The Ohio Department of Insurance (“ODI”) has banned the use of price optimization by insurance companies.

In Bulletin 2015-01, the ODI said that it had received inquiries about the use of price optimization, which it said referred to “an insurer's practice of varying premiums based upon factors that are unrelated to risk of loss in order to charge each insured the highest price that the market will bear.”

The ODI pointed out that Ohio insurance law prohibited charging “unfairly discriminatory rates,” requires that rates “be based upon risks,” and requires “differences among risks to have a demonstrable probable effect on losses or expenses.”

The ODI said that although risk classifications were “widely accepted as a legitimate insurance actuarial principle,” the “fundamental factor underlying insurance rates” was that they “reflect a risk of loss.”

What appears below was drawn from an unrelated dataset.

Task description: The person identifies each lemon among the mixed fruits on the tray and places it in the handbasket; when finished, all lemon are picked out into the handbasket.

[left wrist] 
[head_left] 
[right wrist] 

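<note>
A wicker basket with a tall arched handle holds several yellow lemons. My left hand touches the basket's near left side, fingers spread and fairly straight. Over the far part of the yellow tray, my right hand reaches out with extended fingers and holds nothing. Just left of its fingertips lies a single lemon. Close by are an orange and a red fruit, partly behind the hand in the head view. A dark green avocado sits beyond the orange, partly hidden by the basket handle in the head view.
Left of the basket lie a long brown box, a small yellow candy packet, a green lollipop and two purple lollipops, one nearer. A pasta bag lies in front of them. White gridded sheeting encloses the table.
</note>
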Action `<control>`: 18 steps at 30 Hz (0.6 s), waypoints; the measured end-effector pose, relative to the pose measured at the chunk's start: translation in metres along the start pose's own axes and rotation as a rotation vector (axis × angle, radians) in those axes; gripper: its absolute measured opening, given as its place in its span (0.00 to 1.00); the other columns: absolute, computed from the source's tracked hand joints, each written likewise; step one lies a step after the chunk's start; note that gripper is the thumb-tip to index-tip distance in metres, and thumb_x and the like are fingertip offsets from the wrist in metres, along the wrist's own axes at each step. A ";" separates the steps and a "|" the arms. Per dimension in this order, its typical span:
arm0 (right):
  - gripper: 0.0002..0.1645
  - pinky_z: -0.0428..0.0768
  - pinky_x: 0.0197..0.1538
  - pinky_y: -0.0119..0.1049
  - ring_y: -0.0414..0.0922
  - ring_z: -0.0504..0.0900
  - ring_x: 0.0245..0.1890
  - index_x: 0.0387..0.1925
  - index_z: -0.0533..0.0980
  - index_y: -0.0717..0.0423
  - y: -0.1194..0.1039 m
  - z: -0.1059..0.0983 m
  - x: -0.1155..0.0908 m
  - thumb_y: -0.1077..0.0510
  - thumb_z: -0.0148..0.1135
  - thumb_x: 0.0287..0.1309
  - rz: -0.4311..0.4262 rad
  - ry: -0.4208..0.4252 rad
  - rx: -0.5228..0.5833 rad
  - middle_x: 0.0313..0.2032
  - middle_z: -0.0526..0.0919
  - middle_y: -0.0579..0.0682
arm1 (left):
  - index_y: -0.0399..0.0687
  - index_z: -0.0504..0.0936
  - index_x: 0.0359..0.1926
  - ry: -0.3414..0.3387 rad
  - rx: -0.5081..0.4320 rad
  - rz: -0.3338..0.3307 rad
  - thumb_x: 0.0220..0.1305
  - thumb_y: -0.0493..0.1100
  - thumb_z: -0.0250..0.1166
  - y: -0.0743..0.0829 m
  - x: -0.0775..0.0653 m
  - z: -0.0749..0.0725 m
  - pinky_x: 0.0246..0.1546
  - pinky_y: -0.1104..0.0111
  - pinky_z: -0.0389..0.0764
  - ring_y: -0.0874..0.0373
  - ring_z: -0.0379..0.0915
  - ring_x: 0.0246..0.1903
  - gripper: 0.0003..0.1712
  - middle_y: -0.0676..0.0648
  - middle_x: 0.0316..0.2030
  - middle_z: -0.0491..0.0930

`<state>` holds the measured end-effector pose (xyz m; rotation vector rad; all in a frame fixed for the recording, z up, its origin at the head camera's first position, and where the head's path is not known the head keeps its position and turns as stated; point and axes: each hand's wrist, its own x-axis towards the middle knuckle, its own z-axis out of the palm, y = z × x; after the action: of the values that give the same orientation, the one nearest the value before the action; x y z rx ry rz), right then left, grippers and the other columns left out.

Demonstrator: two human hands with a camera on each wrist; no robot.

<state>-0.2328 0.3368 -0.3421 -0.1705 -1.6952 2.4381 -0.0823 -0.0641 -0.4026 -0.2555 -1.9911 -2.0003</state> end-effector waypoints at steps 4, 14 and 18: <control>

Price optimization, the ODI continued, involved gathering and analyzing data related to “numerous characteristics specific to a particular policyholder” that were “unrelated to risk of loss or expense,” including:

- whether the policyholder had complained about his or her policy;

- the amount or percentage change of the policyholder's auto premium at renewal in prior years; and

- the amount or percentage change of the policyholder's homeowners' premium at renewal in prior years.

From this and similar data, the ODI said, insurers could determine the “price elasticity of demand,” or how much of a premium increase a particular policyholder would tolerate before switching insurance carriers. Thus, the ODI stated, price optimization techniques allowed insurers “to set premiums based on an analysis of individual policyholder behavior reflecting a willingness to pay higher premiums than others – a factor completely unrelated to risk of loss or expense.”

The ODI concluded that price optimization involved “discriminat[ing] between individuals of the same class and of essentially the same hazard” based on factors that did not have a demonstrable “probable effect upon losses or expenses.” It then found that the use of price optimization resulted in rates that were “unfairly discriminatory” in violation of Ohio insurance law.

The ODI ruled that any insurer utilizing price optimization must notify the ODI by March 31 that it will not use price optimization after May 31, 2015 for new business and June 30, 2015 for renewal business.